## PROMPT:
Below are several entries. Transcribe exactly those lines that fall from the one with "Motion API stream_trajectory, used" through the one with "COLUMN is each", end lines included.

## DATA TO USE:
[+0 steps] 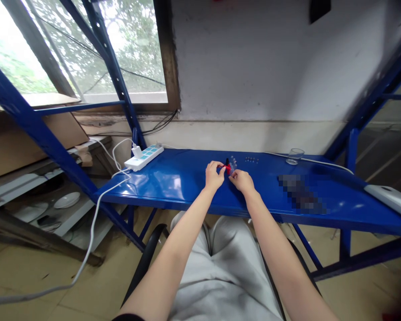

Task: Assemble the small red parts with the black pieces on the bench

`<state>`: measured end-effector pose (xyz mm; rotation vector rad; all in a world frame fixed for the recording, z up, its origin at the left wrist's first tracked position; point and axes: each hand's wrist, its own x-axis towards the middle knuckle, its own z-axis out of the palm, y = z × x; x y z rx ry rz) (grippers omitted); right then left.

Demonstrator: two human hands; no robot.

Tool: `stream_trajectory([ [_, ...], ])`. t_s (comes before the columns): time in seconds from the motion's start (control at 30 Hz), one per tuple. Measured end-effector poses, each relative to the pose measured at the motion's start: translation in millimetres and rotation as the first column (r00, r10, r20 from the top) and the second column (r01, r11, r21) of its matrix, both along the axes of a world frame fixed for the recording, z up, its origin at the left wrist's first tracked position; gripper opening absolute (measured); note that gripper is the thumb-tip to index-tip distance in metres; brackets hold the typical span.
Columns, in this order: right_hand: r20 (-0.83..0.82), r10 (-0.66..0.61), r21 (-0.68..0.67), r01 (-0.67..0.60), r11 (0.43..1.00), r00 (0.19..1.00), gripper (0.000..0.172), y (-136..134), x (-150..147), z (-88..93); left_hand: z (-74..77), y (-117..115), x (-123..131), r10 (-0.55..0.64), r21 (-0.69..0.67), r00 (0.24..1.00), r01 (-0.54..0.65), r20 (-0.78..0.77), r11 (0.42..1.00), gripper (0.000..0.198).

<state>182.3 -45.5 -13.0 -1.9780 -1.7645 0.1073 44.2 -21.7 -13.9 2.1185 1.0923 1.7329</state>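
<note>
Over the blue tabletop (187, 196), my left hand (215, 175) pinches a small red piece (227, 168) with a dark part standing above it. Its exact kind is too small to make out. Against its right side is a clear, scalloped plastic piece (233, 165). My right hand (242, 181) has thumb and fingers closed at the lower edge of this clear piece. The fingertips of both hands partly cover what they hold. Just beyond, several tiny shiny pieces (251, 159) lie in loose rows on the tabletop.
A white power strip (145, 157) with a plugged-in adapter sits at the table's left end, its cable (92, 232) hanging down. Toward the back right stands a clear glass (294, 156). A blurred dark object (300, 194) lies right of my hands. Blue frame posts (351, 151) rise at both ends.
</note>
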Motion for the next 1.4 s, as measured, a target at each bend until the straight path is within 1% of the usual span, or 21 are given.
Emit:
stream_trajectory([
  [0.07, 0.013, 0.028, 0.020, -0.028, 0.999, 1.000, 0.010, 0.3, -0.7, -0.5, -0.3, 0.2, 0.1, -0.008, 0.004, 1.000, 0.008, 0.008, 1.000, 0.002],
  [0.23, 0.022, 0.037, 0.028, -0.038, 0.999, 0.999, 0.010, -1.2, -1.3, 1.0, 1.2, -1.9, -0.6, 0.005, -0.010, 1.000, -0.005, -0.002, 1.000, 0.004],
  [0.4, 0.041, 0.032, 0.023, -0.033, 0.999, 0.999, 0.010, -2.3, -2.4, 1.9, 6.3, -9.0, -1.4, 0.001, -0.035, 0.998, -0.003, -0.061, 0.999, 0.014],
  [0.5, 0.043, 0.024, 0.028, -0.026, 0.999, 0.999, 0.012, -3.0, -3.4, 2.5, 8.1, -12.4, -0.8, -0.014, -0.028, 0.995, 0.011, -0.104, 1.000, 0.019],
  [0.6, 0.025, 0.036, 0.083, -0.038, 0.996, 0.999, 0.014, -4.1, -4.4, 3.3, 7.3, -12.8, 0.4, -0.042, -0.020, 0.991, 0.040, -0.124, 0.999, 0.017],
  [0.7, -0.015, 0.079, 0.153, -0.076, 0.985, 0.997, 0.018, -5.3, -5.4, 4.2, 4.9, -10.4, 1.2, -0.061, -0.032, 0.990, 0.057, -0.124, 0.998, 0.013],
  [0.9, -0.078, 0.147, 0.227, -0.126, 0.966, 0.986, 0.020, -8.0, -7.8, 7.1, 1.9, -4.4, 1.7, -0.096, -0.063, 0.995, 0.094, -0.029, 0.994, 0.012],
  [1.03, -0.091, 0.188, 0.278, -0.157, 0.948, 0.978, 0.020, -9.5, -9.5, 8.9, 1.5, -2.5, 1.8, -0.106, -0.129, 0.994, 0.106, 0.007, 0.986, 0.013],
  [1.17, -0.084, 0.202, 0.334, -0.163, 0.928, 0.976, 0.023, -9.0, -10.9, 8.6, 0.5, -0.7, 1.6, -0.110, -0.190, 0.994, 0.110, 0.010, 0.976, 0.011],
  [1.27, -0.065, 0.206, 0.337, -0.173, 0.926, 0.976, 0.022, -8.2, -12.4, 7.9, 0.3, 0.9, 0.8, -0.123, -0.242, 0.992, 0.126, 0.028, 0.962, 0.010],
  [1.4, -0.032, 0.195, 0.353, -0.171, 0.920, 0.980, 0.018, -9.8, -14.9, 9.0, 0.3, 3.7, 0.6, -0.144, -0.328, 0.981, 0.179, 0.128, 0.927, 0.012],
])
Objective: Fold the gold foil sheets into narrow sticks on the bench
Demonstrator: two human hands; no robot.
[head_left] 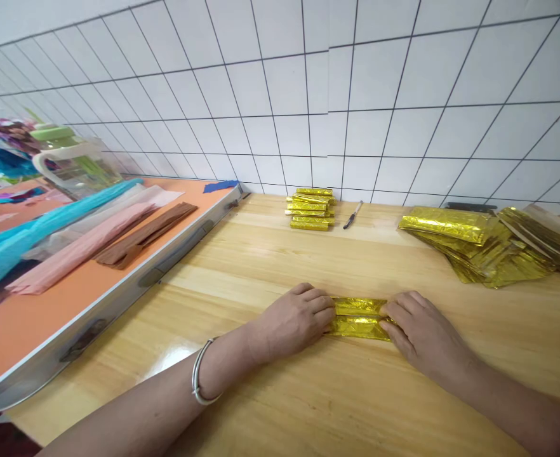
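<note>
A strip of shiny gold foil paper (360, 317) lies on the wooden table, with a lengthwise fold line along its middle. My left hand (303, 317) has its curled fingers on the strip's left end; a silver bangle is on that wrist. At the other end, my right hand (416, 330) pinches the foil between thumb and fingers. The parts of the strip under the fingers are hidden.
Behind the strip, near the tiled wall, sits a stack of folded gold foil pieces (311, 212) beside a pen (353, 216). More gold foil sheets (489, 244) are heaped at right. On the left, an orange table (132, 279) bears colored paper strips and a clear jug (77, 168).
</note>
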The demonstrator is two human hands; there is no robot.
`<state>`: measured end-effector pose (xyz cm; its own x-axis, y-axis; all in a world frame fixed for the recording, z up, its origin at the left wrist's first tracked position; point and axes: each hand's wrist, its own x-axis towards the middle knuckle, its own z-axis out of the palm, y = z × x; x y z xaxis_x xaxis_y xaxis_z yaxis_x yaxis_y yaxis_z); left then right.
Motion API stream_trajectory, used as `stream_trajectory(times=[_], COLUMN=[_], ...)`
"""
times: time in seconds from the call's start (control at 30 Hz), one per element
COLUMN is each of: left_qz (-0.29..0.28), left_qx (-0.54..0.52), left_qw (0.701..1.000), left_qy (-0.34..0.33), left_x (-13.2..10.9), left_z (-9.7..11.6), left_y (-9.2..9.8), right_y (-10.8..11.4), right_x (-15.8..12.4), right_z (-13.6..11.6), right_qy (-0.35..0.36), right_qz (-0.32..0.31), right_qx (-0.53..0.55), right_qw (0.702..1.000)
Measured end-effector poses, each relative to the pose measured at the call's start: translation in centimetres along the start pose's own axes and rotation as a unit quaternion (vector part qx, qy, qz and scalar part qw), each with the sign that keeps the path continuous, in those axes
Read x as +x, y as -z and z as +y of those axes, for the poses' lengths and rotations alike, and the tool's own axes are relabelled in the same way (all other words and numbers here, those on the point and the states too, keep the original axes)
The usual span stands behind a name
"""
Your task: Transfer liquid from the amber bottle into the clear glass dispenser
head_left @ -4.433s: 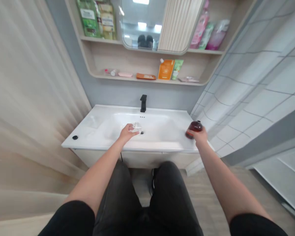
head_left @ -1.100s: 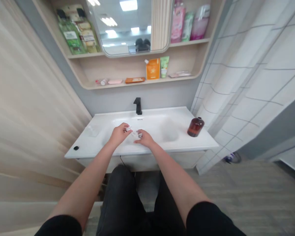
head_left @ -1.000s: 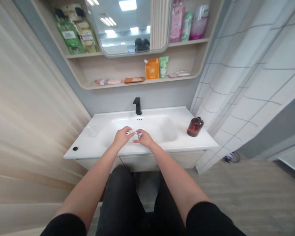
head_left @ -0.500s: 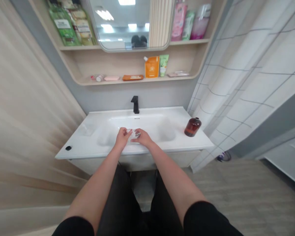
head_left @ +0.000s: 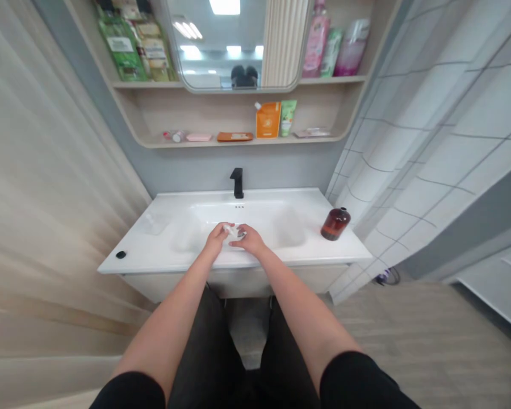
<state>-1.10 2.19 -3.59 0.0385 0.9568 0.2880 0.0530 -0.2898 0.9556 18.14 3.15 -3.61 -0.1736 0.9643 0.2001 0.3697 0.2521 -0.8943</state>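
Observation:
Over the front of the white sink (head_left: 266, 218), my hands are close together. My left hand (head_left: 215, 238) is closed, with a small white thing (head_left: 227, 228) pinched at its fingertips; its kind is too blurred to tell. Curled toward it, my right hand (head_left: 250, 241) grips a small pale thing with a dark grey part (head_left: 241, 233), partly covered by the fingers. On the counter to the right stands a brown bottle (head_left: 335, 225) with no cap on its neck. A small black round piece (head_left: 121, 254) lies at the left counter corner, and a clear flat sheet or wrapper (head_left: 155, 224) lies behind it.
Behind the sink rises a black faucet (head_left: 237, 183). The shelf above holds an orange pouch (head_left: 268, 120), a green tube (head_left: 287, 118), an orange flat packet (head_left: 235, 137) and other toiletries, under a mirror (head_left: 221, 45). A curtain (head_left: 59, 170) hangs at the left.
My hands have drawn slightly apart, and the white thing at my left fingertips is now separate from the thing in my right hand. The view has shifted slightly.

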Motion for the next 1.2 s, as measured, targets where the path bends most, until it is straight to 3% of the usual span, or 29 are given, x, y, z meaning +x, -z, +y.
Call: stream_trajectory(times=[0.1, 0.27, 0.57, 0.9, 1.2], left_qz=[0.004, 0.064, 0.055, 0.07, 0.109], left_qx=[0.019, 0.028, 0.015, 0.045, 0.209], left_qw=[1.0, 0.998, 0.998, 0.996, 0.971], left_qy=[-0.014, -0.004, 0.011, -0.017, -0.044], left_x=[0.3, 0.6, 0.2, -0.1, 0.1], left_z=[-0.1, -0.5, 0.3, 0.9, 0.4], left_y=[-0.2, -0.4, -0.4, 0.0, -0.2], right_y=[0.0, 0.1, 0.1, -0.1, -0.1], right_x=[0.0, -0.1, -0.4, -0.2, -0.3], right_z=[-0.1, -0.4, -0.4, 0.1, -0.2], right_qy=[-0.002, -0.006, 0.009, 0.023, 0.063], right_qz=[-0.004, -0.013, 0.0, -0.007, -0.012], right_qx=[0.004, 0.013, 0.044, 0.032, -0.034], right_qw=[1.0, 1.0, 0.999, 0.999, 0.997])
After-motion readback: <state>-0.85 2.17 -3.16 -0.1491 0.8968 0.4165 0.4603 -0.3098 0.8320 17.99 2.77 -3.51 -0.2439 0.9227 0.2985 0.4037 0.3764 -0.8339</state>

## ANSWER SECTION:
Motion API stream_trajectory, used as `stream_trajectory(times=[_], COLUMN=[_], ...)`
"""
times: time in seconds from the call's start (control at 30 Hz), one per element
COLUMN is each of: left_qz (-0.29..0.28), left_qx (-0.54..0.52), left_qw (0.701..1.000), left_qy (-0.34..0.33), left_x (-13.2..10.9), left_z (-9.7..11.6), left_y (-9.2..9.8), right_y (-10.8..11.4), right_x (-15.8..12.4), right_z (-13.6..11.6), right_qy (-0.35..0.36), right_qz (-0.32..0.31), right_qx (-0.53..0.55), right_qw (0.702..1.000)

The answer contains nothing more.